Moq mocking tutorial

Posted by Andy Feng on March 22, 2018

Introduction

Mocking technique is very useful for testing purpose. Moq is a third party framework that enables us to create the dummy class and dummy implementation. This is very useful in the scenarios where we want to test the functionality of a class without implementing the other classes and their methods.

Installation

  1. create a service project and a unit test project

  2. nuget > Moq > install

Steps

  1. Create a mock object var mockObj = new Mock<MockClass>()

  2. Set up the mock object

    two major methods

    1. specific value

       // set up the mock by specifying argument values
       mockObj.Setup(x => x.method(param1, ...)).Returns(xxx)
      
    2. Moq’s argument matching technique

       // specify the param of the mock should be a certain data type
       mockObj.Setup(x => x.method(It.IsAny<Param1DataType>(), ...)).Returns(xxx)
      
       // specify the param of the mock must meet some conditions
       mockObj.Setup(x => x.IsValid(It.Is<Param1DataType>(param1 => param1..condition...)).Returns(xxx)
      
       // specify the param of the mock must be within a set
       mockObj.Setup(x => x.IsValid(It.IsIn("xx", "yy", "zz"))).Returns(xxx) 
      
       // specify the param of the mock must be within a range
       mockObj.Setup(x => x.IsValid(It.IsInRange("xx", "yy", "zz", Range.Inclusive))).Returns(xxx) 
      
       // specify the param of the mock must meet a regex
       mockObj.Setup(x => x.IsValid(It.IsRegex("[xx|yy|zz]", RegexOptions.None))).Returns(xxx) 
      
  3. Inject the mock object via constructor or method parameter to business logic. Then, make the test

     var result = BusinessServiceClassInstance.get(mockObj.Object);
     Assert.IsTrue(result);
     //
     mockObj.Verify(m => m.Method1(It.isAny<ParamDataType>()), Times.Once);
     mockObj.Verify(m => m.Method2(It.isAny<ParamDataType>()), Times.Exactly(2));
    

Demo 1 - Make uniting testing with mock via AAA principle

In service project

  1. Develop some service logic

     public interface IMailClient
     {
         string Server { get; set; }
         string Port { get; set; }
    
         bool SendMail(string from, string to, string subject, string body);
     }
    
     public interface IMailer
     {
         string From { get; set; }
         string To { get; set; }
         string Subject { get; set; }
         string Body { get; set; }
    
         bool SendMail(IMailClient mailClient);
     }
    	
     // logic
     public class DefaultMailer : IMailer
     {
         public string From { get; set; }
         public string To { get; set; }
         public string Subject { get; set; }
         public string Body { get; set; }
    
         public bool SendMail(IMailClient mailClient)
         {
             return mailClient.SendMail(this.From, this.To, this.Subject, this.Body);
         }
     }
    

We defined two interfaces and interfaces is okay to mock.
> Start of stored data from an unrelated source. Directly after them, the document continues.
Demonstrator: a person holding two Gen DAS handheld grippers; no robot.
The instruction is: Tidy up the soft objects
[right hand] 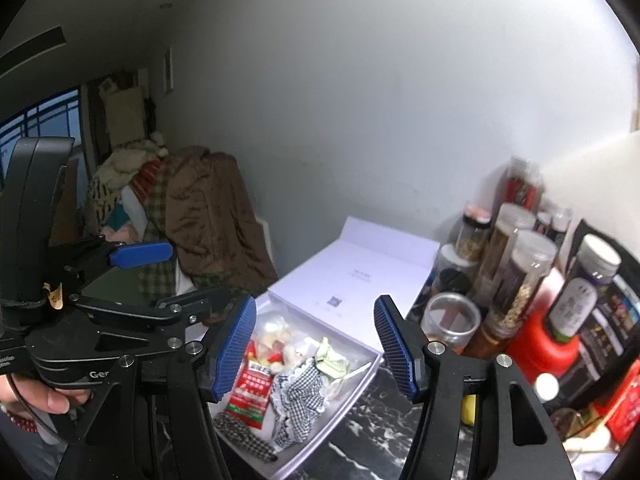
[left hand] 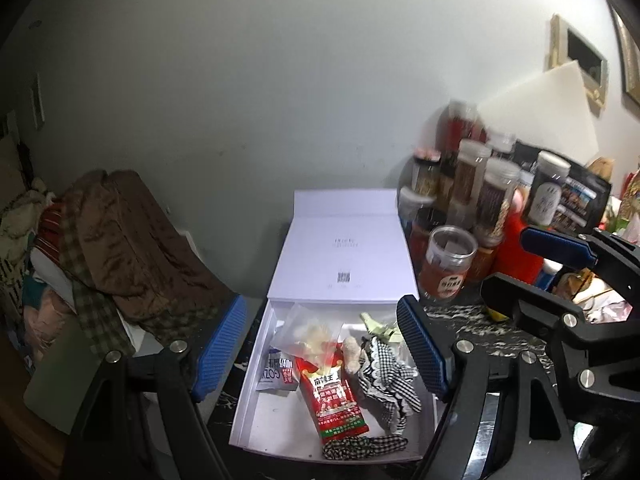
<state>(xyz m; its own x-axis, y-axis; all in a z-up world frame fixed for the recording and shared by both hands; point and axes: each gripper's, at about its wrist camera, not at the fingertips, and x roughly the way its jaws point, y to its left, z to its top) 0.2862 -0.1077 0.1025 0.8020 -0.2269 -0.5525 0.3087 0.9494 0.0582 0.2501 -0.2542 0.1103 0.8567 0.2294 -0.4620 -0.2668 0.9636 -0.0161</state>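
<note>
An open white box (left hand: 256, 412) with its lid laid back sits on the dark marble counter. Inside lie a black-and-white checked frilly cloth (left hand: 386, 380), a checked scrunchie (left hand: 362, 446), a red snack packet (left hand: 334, 400), a clear bag (left hand: 312, 332), a small blue-white sachet (left hand: 278, 372) and a pale green clip (left hand: 378, 326). My left gripper (left hand: 322, 354) is open and empty above the box. My right gripper (right hand: 316, 346) is open and empty above the box (right hand: 360, 380); the cloth (right hand: 298, 396) and packet (right hand: 250, 394) show between its fingers. It also shows at the right of the left wrist view (left hand: 532, 276).
Several jars and bottles (left hand: 472, 196) crowd the counter right of the box, with a red container (right hand: 540, 356). A pile of brown and plaid clothes (left hand: 120, 252) lies left of the box. A grey wall stands behind.
</note>
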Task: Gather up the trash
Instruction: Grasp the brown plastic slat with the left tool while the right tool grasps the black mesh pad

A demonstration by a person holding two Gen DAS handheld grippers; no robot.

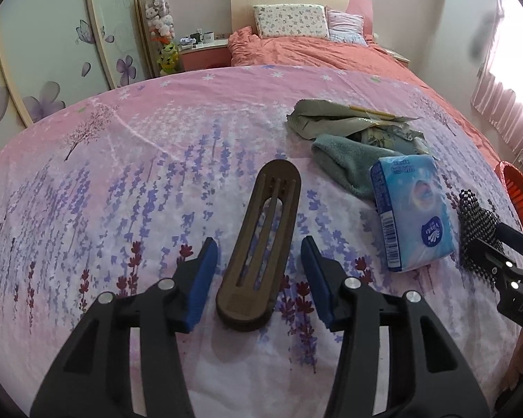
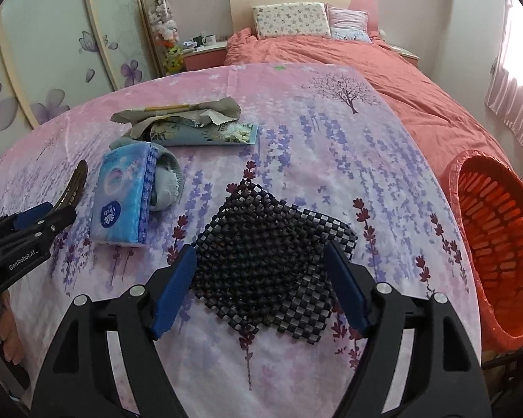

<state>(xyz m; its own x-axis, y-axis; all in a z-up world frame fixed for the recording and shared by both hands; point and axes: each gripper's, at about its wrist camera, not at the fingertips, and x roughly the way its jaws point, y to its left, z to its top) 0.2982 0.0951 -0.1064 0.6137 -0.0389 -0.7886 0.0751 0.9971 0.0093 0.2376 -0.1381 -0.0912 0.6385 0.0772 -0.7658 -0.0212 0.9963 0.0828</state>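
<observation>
Right gripper tilted down over the sheet, jaws wide apart, straddling the beaded mat without gripping it. Left gripper likewise angled down, released, pads clear of the brown comb between them. Wrappers beyond tissue pack; red basket at right.

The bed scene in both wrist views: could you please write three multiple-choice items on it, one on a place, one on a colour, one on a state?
1. What lies between the left gripper's fingers?
A. tissue pack
B. brown slotted piece
C. towel

2. What colour is the basket?
A. orange-red
B. green
C. white

3. How is the right gripper?
A. shut on the mat
B. shut, empty
C. open over the mat

Answers: 1 B, the brown slotted piece sits there untouched; 2 A, orange-red slatted wall; 3 C, its fingers flank the black beaded mat unpressed.
</observation>
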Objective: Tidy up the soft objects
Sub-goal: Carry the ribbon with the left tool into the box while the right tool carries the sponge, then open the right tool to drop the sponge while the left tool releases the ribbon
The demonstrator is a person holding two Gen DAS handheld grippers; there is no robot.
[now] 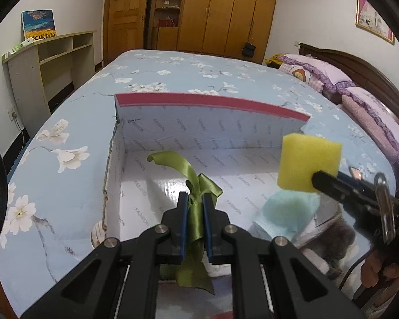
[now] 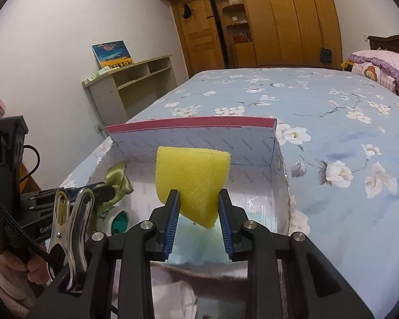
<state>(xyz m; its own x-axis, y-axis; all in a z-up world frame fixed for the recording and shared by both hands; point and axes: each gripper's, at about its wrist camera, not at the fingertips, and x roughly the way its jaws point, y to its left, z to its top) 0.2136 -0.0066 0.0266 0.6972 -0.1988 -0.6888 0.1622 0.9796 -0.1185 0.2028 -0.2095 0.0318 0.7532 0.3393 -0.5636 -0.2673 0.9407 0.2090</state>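
Note:
My left gripper (image 1: 195, 202) is shut on a green satin ribbon (image 1: 194, 180), which hangs above the open box (image 1: 188, 130) on the bed. The ribbon's tail droops below the pads. My right gripper (image 2: 198, 202) is shut on a yellow sponge (image 2: 191, 178), held over the same box (image 2: 199, 135). In the left wrist view the sponge (image 1: 307, 163) floats at the right with the right gripper (image 1: 316, 179) behind it. A light blue cloth (image 2: 196, 250) lies on the box floor under the sponge. The ribbon (image 2: 118, 179) shows at left in the right wrist view, pinched by the left gripper (image 2: 110, 188).
The box has a white printed lining and a raised lid with a pink edge (image 1: 210, 103). It rests on a blue floral bedspread (image 2: 332, 122). Pink pillows (image 1: 332, 77) lie at the bed's right. A low shelf unit (image 1: 48, 71) stands left, wooden wardrobes (image 2: 279, 18) behind.

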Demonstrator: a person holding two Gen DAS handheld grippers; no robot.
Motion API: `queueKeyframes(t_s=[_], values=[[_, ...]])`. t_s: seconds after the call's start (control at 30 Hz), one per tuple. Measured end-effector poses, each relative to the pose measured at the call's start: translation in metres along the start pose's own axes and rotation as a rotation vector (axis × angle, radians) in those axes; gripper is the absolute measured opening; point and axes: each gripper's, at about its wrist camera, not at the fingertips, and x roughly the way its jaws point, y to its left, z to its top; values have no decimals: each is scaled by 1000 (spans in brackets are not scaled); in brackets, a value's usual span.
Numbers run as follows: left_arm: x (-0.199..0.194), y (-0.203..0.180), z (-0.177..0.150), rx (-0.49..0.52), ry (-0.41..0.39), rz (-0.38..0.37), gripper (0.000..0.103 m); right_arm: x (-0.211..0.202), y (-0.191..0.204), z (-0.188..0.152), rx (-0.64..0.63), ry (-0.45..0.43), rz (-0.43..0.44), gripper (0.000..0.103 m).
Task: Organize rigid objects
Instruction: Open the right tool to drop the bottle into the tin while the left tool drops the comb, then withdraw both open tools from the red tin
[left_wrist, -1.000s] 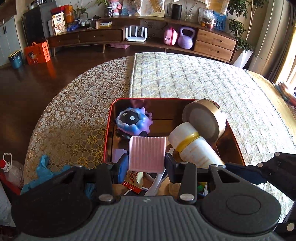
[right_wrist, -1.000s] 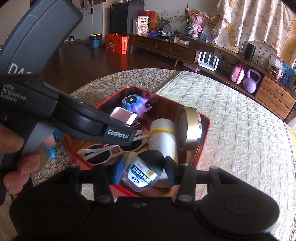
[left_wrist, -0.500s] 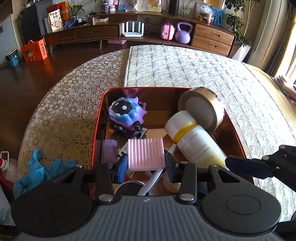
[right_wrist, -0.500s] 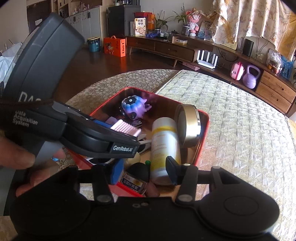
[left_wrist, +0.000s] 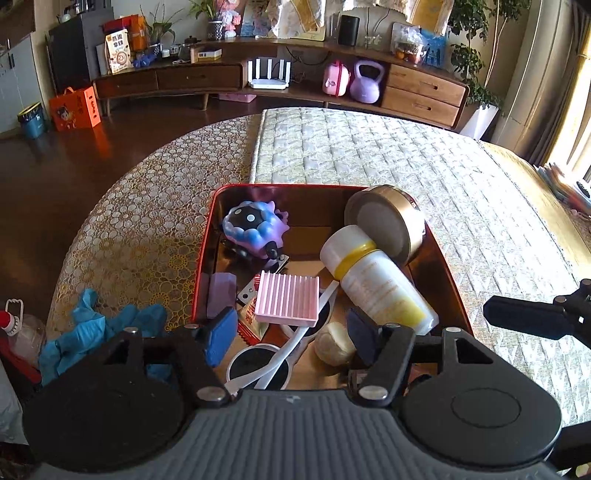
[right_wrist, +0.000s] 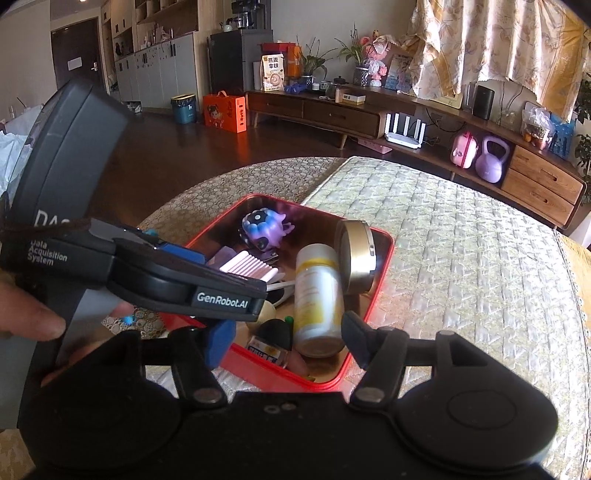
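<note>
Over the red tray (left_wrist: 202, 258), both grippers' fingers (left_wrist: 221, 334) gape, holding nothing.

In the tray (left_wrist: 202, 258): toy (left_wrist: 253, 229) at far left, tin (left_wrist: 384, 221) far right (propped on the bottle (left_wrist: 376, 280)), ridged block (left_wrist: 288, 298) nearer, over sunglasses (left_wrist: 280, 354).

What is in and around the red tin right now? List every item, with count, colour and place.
Tin: one, red, on the patterned cloth.
Toy creature: one, blue-purple, tin's far left corner.
Round jar: one, gold-rimmed, tilted on edge at far right.
Bottle: one, white with yellow band, lying beside the jar.
Ridged block: one, pink, tin's middle.
Sunglasses: one, white-framed, near side.
Small ball: one, cream, near side.
Dropper bottle: one, black-capped, near corner.
Gloves: blue, left of tin.
Left gripper: jaws open.
Right gripper: jaws open.
</note>
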Motion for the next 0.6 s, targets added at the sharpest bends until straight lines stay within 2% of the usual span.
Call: queueKeyframes(t_s=[0.07,0.2,0.3,0.6], values=[[-7,-1,-1,5,-16,8,66,-7,-2,-1,12,-7,10,65],[-22,-3,-3,13,-44,17,69,-25,-9,-5,58,-28,43,76],[-32,-4,-5,21,-68,24,69,-38,-15,-10,84,-46,55,77],[-62,-6,-17,22,-130,16,74,-69,-27,-24,144,-145,3,89]])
Moq will create mocks to make default implementation for us.

In unit test project

  1. Create a unit test class

  2. Arrange - Create a mock object. Pass the mock to the logic

     // create mock object
     var mockMailClient = new Mock<IMailClient>();
     // setup the mock object, here we setup the SendMail() method
     mockMailClient.Setup(client =>
             client.SendMail(It.IsAny<string>(), It.IsAny<string>(), It.IsAny<string>(), It.IsAny<string>())
             );
    
  3. Act- Execute the logic with mock // create mock data var mailer = new DefaultMailer() { From = “[email protected]”, To = “[email protected]”, Subject = “Using Moq”, Body = “Moq is awesome” }; // use mock to send email mailer.SendMail(mockMailClient.Object);

  4. Assert - Verify the system interaction // we expect client.SendMail() method is called at least once mockMailClient.Verify(client => client.SendMail(It.IsAny(), It.IsAny(), It.IsAny(), It.IsAny()), Times.AtLeastOnce);

The complete unit test code

    [TestClass]
    public class MoqTest
    {
        [TestMethod]
        public void SendEmail_ShouldSucceed()
        {
            // create mock
            var mockMailClient = new Mock<IMailClient>();
            mockMailClient
                .SetupProperty(client => client.Server, "server.mail.com")
                .SetupProperty(client => client.Port, "1000");
            // set up mock
            mockMailClient.Setup(client =>
                client.SendMail(It.IsAny<string>(), It.IsAny<string>(), It.IsAny<string>(), It.IsAny<string>())
                )
                .Callback(new Action<string, string, string, string>((a, b, c, d) =>
                {
                    System.Console.WriteLine($"from: {a} -> to: {b}, subject: {c}, body: {d}");
                }))
                .Returns(true);
            // create mock data
            var mailer = new DefaultMailer() { From = "[email protected]", To = "[email protected]", Subject = "Using Moq", Body = "Moq is awesome" };
            // use mock to send email
            var result = mailer.SendMail(mockMailClient.Object);
            // verify result
            mockMailClient.Verify(client => client.SendMail(It.IsAny<string>(), It.IsAny<string>(), It.IsAny<string>(), It.IsAny<string>()), Times.AtLeastOnce);
            System.Console.WriteLine($"sent result: {result}");
        }
    }

Demo 2 - make unit testing for entity framework based logic

  1. Create entity framework basic entities and dbcontext

     public class BloggingContext : DbContext 
     { 
         public virtual DbSet<Blog> Blogs { get; set; } // property must be virtual so that moq can create proxy
         public virtual DbSet<Post> Posts { get; set; } // property must be virtual so that moq can create proxy
     } 
     
     public class Blog 
     { 
         public int BlogId { get; set; } 
         public string Name { get; set; } 
         public string Url { get; set; } 
     
         public virtual List<Post> Posts { get; set; }
     } 
     
     public class Post 
     { 
         public int PostId { get; set; } 
         public string Title { get; set; } 
         public string Content { get; set; } 
     
         public int BlogId { get; set; } 
         public virtual Blog Blog { get; set; } 
     } 
    

    Please note that the DbSet properties on the context are marked as virtual. This will allow the mocking framework to derive from our context and overriding these properties with a mocked implementation.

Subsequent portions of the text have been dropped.